DNN-based computational methods used for automated art-related activities rely on EXP processing. While EXPs might be sufficient to tackle some art genres, like iconoclasm and medieval European religious art [1], it is unclear if EXPs are sufficient to identify NEXPs in modern artwork, e.g., intention and historical conditions. A recent model of visual aesthetic experience suggests two parallel, quasi-independent processing modes: bottom-up, perceptual processing universal among all humans (similar to EXP processing) and top-down, cognitive processing that accounts for contextual information, artist intention, and artwork presentation circumstances (similar to NEXP processing) . As summarized in Section Related Work, previous work suggests that DNN models can gain some insight on artwork meaning (semantics) starting only from EXPs, like color, texture, and shapes [2, 3, 4, 11, 12]. However, there are no comprehensive studies on the degree to which NEXP recognition can emerge during DNN training using artwork images, and whether such NEXPs are sufficient to distinguish art objects from non-art objects or other artwork, especially in case of conceptual arts. Such studies are important not only to identify and characterize the limitations of DNN models but also to understand if NEXPs of art objects can be sufficiently well distinguished using only their EXPs, thus if an art object is fully specified within its body of similar work, e.g., gallery or art show, or if NEXPs depend to a significant degree on elements not embodied into an art object, like contextual elements, the artist’s intention, and the viewer’s interpretation.

This paper presents a comprehensive experimental study that tackled understanding the degree to which a state-of-the-art Deep Convolutional Neural Network (DCNN) learns EXPs and NEXPs and then uses the learned knowledge to classify such artworks in the same galleries and exhibitions as artists and curators. As discussed in Section Related Work, existing work does not consider the boundary between the AI/ML’s perception of a computer image and an image’s interpretation as art. Thus, computational modeling of art is often not grounded in the theory of art. For example, AI/ML models are trained on art images labeled with their styles, genres, or authors but without information about their contexts, intentions, interpretations, or emotions. It is unknown the degree to which AI/ML models, like DCNNs, can automatically pick up these essential details. To address this limitation, this work devised an experimental study integrating semantic and conceptual ideas in aesthetics with AI/ML modeling and experimentation. Given that EXPs of art objects are the basis of DCNN model training while NEXPs are likely to be learned, the following two hypotheses were defined to experimentally study the importance of EXPs and NEXPs in the automated classification of artwork into different galleries:

Hypothesis I: Deep Convolutional Neural Network (DCNN) models do not capture NEXPs well for art gallery classification. Therefore, their classification results are not influenced by NEXPs.

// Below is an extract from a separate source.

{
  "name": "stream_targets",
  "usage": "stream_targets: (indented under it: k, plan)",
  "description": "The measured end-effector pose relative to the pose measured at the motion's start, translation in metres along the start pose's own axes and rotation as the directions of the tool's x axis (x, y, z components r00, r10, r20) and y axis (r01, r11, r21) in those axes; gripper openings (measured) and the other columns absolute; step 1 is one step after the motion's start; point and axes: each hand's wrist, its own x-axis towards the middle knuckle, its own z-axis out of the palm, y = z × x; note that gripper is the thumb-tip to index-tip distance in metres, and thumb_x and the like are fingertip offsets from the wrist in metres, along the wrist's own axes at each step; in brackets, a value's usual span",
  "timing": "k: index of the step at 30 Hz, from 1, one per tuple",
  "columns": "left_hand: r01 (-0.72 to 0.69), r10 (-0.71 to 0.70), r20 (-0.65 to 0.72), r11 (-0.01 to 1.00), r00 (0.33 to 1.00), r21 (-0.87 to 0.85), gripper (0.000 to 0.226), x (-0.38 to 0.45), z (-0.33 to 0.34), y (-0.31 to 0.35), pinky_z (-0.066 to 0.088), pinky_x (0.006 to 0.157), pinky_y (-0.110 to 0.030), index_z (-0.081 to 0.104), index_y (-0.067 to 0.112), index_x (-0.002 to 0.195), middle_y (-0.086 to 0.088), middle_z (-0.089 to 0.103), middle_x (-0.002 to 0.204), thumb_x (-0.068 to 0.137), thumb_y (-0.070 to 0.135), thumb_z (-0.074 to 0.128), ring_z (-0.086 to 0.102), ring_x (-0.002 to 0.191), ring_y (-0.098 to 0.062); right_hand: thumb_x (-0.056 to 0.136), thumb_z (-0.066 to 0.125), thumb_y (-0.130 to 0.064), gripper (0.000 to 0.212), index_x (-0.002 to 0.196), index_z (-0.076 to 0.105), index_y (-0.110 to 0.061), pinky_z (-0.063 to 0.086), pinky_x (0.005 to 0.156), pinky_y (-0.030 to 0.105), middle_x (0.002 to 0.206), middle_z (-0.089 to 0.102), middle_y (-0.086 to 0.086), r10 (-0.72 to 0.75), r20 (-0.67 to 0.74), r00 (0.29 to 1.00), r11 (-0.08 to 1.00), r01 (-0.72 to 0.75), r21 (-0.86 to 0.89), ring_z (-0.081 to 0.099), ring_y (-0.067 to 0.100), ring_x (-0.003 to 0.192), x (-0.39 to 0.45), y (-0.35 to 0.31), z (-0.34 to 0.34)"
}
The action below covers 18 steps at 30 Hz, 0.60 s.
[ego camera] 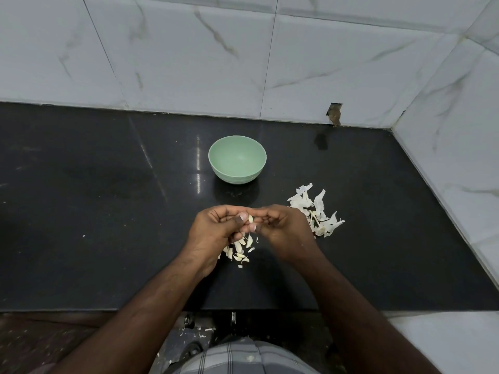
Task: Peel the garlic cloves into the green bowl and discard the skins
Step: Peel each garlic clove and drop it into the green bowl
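Fingers (244, 215) of both hands were curled around a single clove (250, 218), which was pinched between the thumbs and fingertips above the counter (108, 211). The left hand (216, 228) and the right hand (280, 225) were held close together, their fingertips touching over the clove. Just below them, a small heap of cloves (239, 249) was seen on the dark counter, partly hidden by the left hand. A pile of skins (316, 211) was spread just to the right of the right hand. Beyond the hands, the bowl (237, 159) was set upright on the counter, apart from both heaps, and nothing was seen inside it. A marble-patterned tiled wall (243, 49) was seen behind, with a chipped hole (334, 114) at its base.
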Motion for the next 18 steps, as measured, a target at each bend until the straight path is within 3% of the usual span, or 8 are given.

Hypothesis II: The similarities and differences of EXPs within and between art galleries determine the difficulty level of classification using DCNN models.

The experimental method devised to study the two hypotheses includes three experiments that used datasets assembled by an art expert. The used DCNN model was the VGG- 11 [13] pre-trained on ImageNet database [14]. The model was then retrained using art images. The datasets designed for the study included images of contemporary photography of diverse style and conceptual orientation. Our art expert chose exhibitions of artists from different countries and photographs that reflect different approaches toward fine art photography, like realism, abstraction, commercial, and conceptual photography. As already discussed, conceptual art, like Duchamp’s “Fountain”, often represents ordinary ready-made or mass-produced objects (or their photographs) as a work of art, which exclusively relies on the ideas intended towards the artwork rather than artistic style. Hence, the two above hypotheses suggested that including conceptual photography increases the difficulty of classifying a dataset into galleries. A high EXP diversity within a gallery also increases the difficulty level. To further explore the degree to which the model learns beyond EXPs to classify artwork based on their NEXPs, e.g., concept, ideas, and historical context, the study added a gallery of none-art images of ordinary objects that resembled in their appearance the conceptual fine art photography exhibitions included in the experiment. The two hypotheses indicate that the model should show poor performance for the dataset with conceptual photography and non-art images because of the high EXP similarity of their galleries. Experimental results were analyzed using statistical and classification metrics. The results of the three experiments confirmed the validity of the two hypotheses.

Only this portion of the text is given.